Issue with converting a Pandas DataFrame to a Spar...

dylanwan · ‎11-15-2023

Symptoms

You received the error when trying to convert a Pandas DataFrame to Spark DataFrame in a PySpark MV. Here is the error.

- INC_03070101: Transformation error Error 'DataFrame' object has no attribute 'iteritems' AttributeError : 'DataFrame' object has no attribute 'iteritems'

Diagnosis

Since Pandas 2.0.0, which was released around April 2023, the iteritems() method was deprecated and replaced by the items() method. However, spark.createDataFrame() may still use the old method.

Solutions

Downgrade the Pandas version to an earlier version, such as 1.5.3.
Upgrade Spark to Spark 3.4.1 or later
Rewrite your code according to the following example:

import pandas as pd 

month_data = {
    'January': 1,
    'February': 2,
    'March': 3,
    'April': 4,
    'May': 5,
    'June': 6,
    'July': 7,
    'August': 8,
    'September': 9,
    'October': 10,
    'November': 11,
    'December': 12
}
pdf = pd.DataFrame(month_data.items(), columns=['Month', 'Month_Number'])
pdf.set_index('Month_Number', inplace=True)

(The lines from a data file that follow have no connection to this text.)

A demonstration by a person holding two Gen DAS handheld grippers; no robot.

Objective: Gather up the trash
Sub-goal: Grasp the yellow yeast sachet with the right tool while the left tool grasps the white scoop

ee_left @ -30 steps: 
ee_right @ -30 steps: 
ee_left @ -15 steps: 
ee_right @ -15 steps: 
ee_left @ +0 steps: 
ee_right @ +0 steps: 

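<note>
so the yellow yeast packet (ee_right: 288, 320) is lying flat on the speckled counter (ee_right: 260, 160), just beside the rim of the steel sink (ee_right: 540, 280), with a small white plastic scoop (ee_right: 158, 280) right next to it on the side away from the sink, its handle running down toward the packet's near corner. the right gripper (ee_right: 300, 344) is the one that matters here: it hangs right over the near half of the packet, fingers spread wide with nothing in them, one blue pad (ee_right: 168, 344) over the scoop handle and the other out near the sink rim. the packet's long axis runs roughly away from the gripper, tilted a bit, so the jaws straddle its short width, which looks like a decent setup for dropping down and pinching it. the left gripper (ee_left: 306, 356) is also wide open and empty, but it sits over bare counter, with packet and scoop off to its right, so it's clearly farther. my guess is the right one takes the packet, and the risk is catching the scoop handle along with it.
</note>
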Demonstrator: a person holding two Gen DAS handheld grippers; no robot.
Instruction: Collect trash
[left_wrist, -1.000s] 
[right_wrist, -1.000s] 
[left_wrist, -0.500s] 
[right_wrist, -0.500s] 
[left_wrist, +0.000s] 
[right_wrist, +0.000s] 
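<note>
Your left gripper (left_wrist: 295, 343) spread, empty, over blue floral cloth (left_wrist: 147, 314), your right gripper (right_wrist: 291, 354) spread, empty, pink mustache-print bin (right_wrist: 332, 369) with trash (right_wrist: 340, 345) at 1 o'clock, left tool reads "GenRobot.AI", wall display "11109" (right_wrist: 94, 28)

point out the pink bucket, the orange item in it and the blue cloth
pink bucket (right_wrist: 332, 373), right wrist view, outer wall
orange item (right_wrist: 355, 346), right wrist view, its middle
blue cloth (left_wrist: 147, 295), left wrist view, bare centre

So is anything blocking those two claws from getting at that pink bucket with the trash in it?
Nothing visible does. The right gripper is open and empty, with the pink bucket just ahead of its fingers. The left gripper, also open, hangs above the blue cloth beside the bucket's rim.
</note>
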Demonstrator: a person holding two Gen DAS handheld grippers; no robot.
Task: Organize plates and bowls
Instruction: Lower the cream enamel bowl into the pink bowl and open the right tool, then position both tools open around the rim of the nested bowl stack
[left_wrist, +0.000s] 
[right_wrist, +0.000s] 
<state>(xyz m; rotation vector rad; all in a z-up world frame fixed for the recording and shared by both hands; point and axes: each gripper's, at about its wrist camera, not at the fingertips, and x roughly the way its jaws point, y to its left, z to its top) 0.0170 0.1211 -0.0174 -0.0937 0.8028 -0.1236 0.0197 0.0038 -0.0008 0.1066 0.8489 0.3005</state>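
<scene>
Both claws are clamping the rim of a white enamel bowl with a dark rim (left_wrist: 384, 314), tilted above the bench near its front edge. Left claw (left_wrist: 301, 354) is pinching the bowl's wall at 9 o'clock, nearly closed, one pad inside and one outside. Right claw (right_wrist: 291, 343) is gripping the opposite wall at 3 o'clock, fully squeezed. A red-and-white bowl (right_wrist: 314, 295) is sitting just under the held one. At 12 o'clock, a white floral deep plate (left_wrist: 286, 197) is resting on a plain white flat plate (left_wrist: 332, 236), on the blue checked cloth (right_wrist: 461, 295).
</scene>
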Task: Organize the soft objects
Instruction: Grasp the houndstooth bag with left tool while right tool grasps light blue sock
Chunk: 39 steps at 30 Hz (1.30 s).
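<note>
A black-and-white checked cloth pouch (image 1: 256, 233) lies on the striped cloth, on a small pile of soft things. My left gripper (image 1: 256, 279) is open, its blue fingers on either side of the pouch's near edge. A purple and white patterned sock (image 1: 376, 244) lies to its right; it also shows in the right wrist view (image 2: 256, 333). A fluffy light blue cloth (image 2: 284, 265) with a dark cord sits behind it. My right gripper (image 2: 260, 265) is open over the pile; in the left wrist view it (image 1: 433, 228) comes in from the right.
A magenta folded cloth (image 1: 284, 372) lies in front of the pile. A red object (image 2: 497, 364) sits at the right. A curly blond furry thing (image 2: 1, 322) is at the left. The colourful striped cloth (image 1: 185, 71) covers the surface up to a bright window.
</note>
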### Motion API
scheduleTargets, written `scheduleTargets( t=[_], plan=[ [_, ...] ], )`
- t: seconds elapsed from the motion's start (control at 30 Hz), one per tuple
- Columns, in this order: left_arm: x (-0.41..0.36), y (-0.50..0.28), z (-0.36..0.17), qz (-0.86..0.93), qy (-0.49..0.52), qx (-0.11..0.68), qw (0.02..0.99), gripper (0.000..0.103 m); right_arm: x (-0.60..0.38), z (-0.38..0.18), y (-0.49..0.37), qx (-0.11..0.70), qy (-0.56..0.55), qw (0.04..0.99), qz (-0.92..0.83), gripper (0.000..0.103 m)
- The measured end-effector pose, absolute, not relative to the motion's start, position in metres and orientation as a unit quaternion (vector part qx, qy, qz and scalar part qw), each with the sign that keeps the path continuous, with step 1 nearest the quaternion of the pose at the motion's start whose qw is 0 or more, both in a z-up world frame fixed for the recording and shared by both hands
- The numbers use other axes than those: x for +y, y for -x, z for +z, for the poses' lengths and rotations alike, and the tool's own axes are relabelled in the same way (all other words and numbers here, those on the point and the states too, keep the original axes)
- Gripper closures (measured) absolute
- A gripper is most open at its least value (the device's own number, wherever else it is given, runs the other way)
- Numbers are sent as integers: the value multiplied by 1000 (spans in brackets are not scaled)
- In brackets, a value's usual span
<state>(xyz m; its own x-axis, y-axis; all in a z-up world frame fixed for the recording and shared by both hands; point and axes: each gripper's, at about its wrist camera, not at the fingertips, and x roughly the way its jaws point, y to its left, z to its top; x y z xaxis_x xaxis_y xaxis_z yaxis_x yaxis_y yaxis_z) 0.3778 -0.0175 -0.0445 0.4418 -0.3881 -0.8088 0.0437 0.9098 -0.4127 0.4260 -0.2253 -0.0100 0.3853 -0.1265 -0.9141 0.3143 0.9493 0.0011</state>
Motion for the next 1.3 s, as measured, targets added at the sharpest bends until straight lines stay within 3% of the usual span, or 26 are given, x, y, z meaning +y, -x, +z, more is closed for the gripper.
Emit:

# Add this line, before you call createDataFrame()
pdf.iteritems = pdf.items

df = spark.createDataFrame(pdf)

save(df)

The above sample code created a MV that shows a list of months with the index that can be used for sorting. We first created a python dictionary and create it as a Pandas DataFrame for the purpose of reproducing the problem.

After we added the line as highlighted in the code, the issue went away.

The issue can be seen in the Incorta Data Profiler data application. The workaround is to downgrade the Pandas version for now.